After reading "Mastering the Art of French Cooking", I got the impression that a dish is turned into a French dish mainly by the addition of large amounts of butter and/ or alcohol. Looks like she thought, it is turned into an Italian dish by just substituting the butter for olive oil.
There is more booze in this dish than I drink over the course of one year...
Watched Julia make it first then immediately watched this. Pretty much my two fave TH-cam channels.
You've come so far.
Combining different recipes for the best result.
Realizing fluting isn't necessary, but a filigree.
Congrats.
Michael's in Vegas has Beef Marengo on the menu still to this day!
I've been watching your videos for a while now and always heard you say "I'm not driving" when adding extra bay leaves. It was only when I saw Home Alone 2 again relatively recently that I got where the quote came from. Maybe you said where it came from in an early episode, but it still cracks me up every time. I literally just predicted you'd say "I'm not driving" to that third garlic clove :)
1) 🔥 You don’t actually need to worry about the paper towel in your oven catching fire if it’s on the low settings. Parchment paper, paper towels, and the like, don’t burn until 451°F. Olive oil will burn around 400°F give or take depending on its quality. Even with the oil soaked into the paper towel, you don’t need to worry about the paper towels catching fire in your oven. Just an FYI 2) That looks really interesting. Seems like it would be rich but I would love to give it a try. Thank you for showing us.

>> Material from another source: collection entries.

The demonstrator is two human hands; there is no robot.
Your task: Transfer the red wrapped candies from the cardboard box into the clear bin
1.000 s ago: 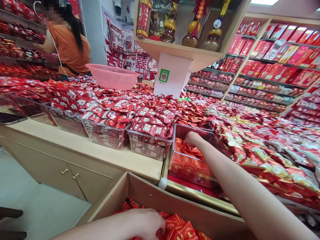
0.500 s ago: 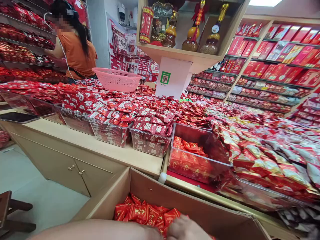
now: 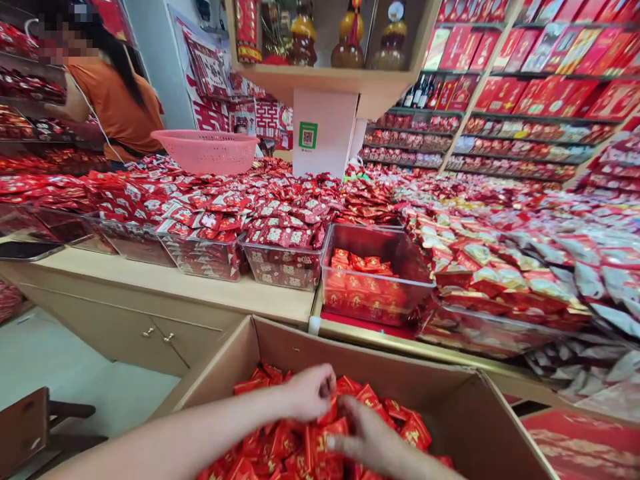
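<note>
A cardboard box [image 3: 400, 380] in front of me holds a heap of small red packets with gold print [image 3: 285, 440]. My left hand [image 3: 311, 392] reaches in from the left, its fingers curled down at a red packet [image 3: 327, 412] between the two hands; the fingertips are partly hidden. Coming from the lower right, my right hand [image 3: 367, 432] has its thumb and fingers around red packets [image 3: 320, 441] just above the heap. Beyond the box stands a clear bin [image 3: 380, 293], part filled with like red packets stacked in rows.
More clear bins [image 3: 283, 267] with red packets line the counter [image 3: 200, 283]. A pink basket [image 3: 207, 153] sits on the pile behind. At the far left are a phone [image 3: 30, 250] and a person in orange [image 3: 113, 107]. A wooden stool [image 3: 27, 427] stands lower left.
My view has tilted down, showing more of the box. Both hands, blurred and low before, now show clearly over the heap, close together at the packets.
</note>
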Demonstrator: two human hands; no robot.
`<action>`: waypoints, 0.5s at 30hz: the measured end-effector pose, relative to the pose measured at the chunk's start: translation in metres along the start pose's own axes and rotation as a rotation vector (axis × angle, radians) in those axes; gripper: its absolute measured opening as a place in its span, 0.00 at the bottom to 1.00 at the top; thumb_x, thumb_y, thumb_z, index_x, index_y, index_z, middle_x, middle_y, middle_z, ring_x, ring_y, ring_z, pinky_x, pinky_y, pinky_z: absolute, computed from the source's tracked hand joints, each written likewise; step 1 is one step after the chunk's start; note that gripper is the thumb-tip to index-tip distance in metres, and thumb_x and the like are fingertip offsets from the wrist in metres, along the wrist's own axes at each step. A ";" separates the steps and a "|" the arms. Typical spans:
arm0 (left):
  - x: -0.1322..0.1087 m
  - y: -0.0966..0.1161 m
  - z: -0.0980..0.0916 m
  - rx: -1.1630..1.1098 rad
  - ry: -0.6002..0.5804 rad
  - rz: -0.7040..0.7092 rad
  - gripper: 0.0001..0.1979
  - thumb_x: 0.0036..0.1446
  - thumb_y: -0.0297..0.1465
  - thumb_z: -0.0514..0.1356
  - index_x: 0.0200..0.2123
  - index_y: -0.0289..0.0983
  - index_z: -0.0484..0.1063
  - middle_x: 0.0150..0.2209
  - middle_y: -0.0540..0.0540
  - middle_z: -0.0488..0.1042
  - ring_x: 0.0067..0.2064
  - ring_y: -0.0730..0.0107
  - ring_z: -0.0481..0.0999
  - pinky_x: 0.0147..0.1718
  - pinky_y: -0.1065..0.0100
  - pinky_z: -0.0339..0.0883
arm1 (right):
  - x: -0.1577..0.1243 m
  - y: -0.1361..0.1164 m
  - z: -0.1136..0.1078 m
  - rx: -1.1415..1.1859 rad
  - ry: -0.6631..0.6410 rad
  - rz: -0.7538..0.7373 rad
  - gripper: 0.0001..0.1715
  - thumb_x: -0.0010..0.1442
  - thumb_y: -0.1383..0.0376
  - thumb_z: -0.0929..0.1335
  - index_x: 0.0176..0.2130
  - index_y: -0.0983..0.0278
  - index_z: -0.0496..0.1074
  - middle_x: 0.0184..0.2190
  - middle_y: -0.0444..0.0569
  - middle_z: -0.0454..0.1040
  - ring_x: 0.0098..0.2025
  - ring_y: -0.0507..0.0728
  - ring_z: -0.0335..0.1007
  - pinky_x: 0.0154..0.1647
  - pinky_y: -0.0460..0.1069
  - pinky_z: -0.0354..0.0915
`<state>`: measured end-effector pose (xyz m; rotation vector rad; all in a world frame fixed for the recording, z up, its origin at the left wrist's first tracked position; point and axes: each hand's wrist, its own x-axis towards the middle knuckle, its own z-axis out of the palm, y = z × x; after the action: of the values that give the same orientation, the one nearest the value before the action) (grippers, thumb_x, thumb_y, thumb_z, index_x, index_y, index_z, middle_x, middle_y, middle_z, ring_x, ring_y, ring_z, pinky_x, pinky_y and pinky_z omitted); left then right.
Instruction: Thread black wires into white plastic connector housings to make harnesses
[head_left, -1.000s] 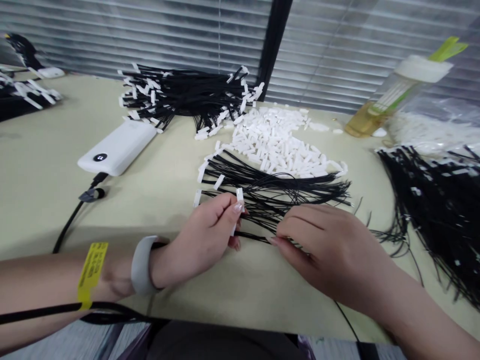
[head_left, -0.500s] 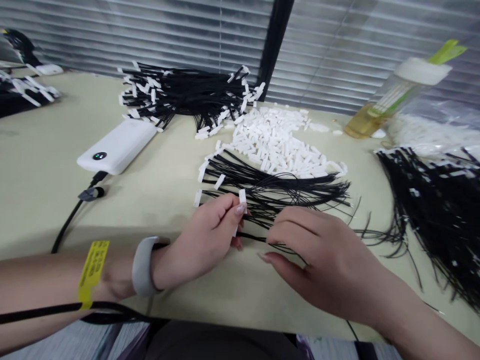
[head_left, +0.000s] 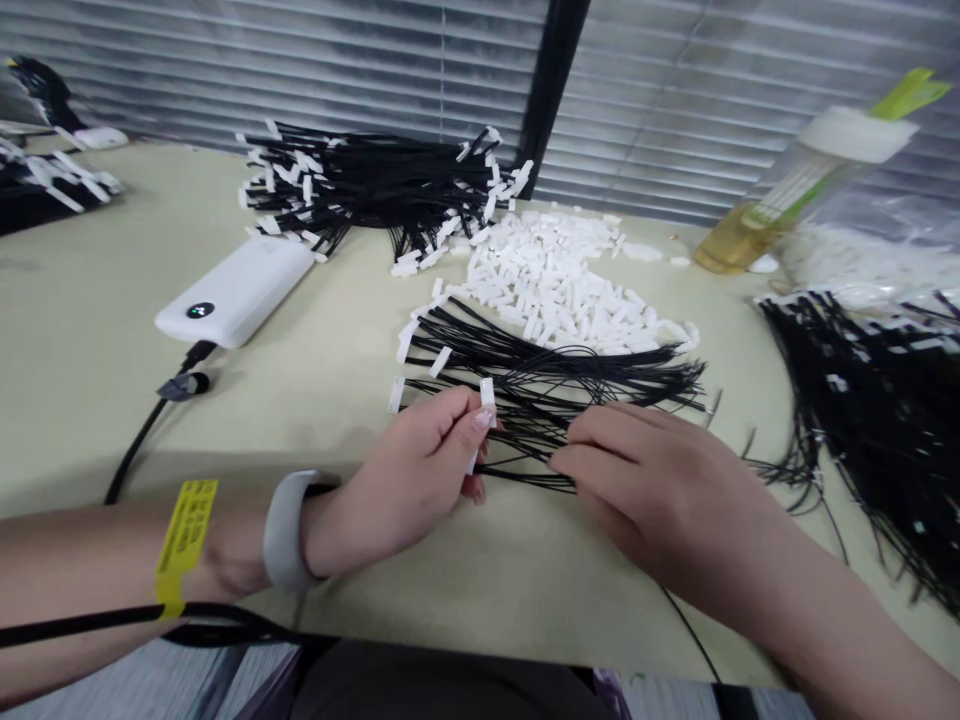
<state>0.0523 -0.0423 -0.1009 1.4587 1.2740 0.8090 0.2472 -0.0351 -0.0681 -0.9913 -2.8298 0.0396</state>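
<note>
My left hand (head_left: 409, 470) is closed, its thumb and fingers pinching a small white plastic connector (head_left: 487, 393). Another white piece shows partly below the thumb. Black wires (head_left: 521, 478) run rightward from this grip to my right hand (head_left: 667, 500), whose curled fingers close over them; its thumb is hidden underneath. Just beyond both hands lies a loose row of black wires (head_left: 480, 335), some with white connectors (head_left: 440, 362) on their left ends.
Behind the wires is a heap of loose white connectors (head_left: 562, 285). A wire bundle (head_left: 382, 185) lies near the blinds, a white power bank (head_left: 236, 290) with a cable to the left. At right are a tilted bottle (head_left: 780, 200) and more black wires (head_left: 885, 430).
My right hand has shifted slightly right and its fingers have closed over the black wires; its thumb was visible and apart before. My left hand stays in place with the white connector.
</note>
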 end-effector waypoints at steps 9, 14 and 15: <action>0.000 -0.002 0.000 0.039 -0.004 0.037 0.12 0.60 0.34 0.45 0.26 0.37 0.60 0.22 0.56 0.61 0.20 0.80 0.67 0.20 0.76 0.62 | 0.007 -0.002 0.006 0.257 -0.151 0.091 0.14 0.58 0.70 0.57 0.36 0.61 0.70 0.29 0.46 0.62 0.31 0.50 0.57 0.29 0.47 0.52; 0.000 0.000 0.000 0.058 0.000 0.036 0.12 0.60 0.33 0.45 0.25 0.37 0.59 0.22 0.56 0.61 0.20 0.80 0.67 0.20 0.76 0.62 | 0.009 0.000 0.006 0.292 -0.169 0.050 0.15 0.60 0.68 0.57 0.37 0.61 0.71 0.28 0.45 0.63 0.30 0.50 0.56 0.29 0.46 0.52; 0.000 0.000 0.000 0.060 0.000 0.038 0.12 0.59 0.33 0.45 0.25 0.37 0.59 0.22 0.55 0.61 0.20 0.80 0.67 0.20 0.75 0.62 | 0.009 0.000 0.006 0.291 -0.164 0.046 0.15 0.60 0.68 0.57 0.36 0.61 0.71 0.28 0.45 0.63 0.30 0.50 0.56 0.29 0.46 0.51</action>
<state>0.0524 -0.0419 -0.1011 1.5347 1.2836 0.8014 0.2396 -0.0292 -0.0733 -1.0262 -2.8303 0.5446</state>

I can't believe I've never heard of this dish. It looks marvelous ! I usually can imagine what a dish tastes like .... this one, I just can't. Bravo ! It looks amazing and I bet it tastes even moreso. Congrats, Jamie ... a lot of steps that you pulled together into another masterpiece !
To flute a button mushroom I've used the same technique that's done for rose radishes. The dish looks amazing ♥️
This is one of my favorite videos! Your cooking skills have risen to heights I couldn't have imagined! Great food prepared by my favorite chef!
All my Tasting History watchers here know that Napoleon probably didn't eat that
Very true, it would have been much more simple. They didn’t have a lot to work with back then
This channel is the best. Cook on!
This episode really brought back memories. One of the first recipes I ever tried 40 years ago when I was beginning my chef career.
Hi Jamie. Loving your videos as ever but wondering if you’re going to continue cooking your way round the world? I miss that. Thanks
Hi Debbie! It’s definitely on my mind! I want to bring it back and am figuring out a plan to do so, not sure when just yet, hopefully soon-ish :)
@@antichef …is the correct answer 😁 x
Yayy, it's Jamie❤❤❤
Many years ago I went to Johnson & Wales University. I never followed up on Chefing, but I still am interested in food. And I still have my Knife Kit. The Tornado knife, which, oddly enough, is also used to make Tornado cut potatoes, is what we used for Fluting Mushrooms.
Man. I had a real "frisson" up my "bacquebone" when you tore into that chicken workout reading directions.
Take THAT, Jacques!
When you want to flute mushrooms a good cheat is to use a channel knife. When using a knife you will pivot the knife around your thumb for the spiral effect. Jacques Pepins' books, La Methode and La Tecinque will show how to hold the knife etc.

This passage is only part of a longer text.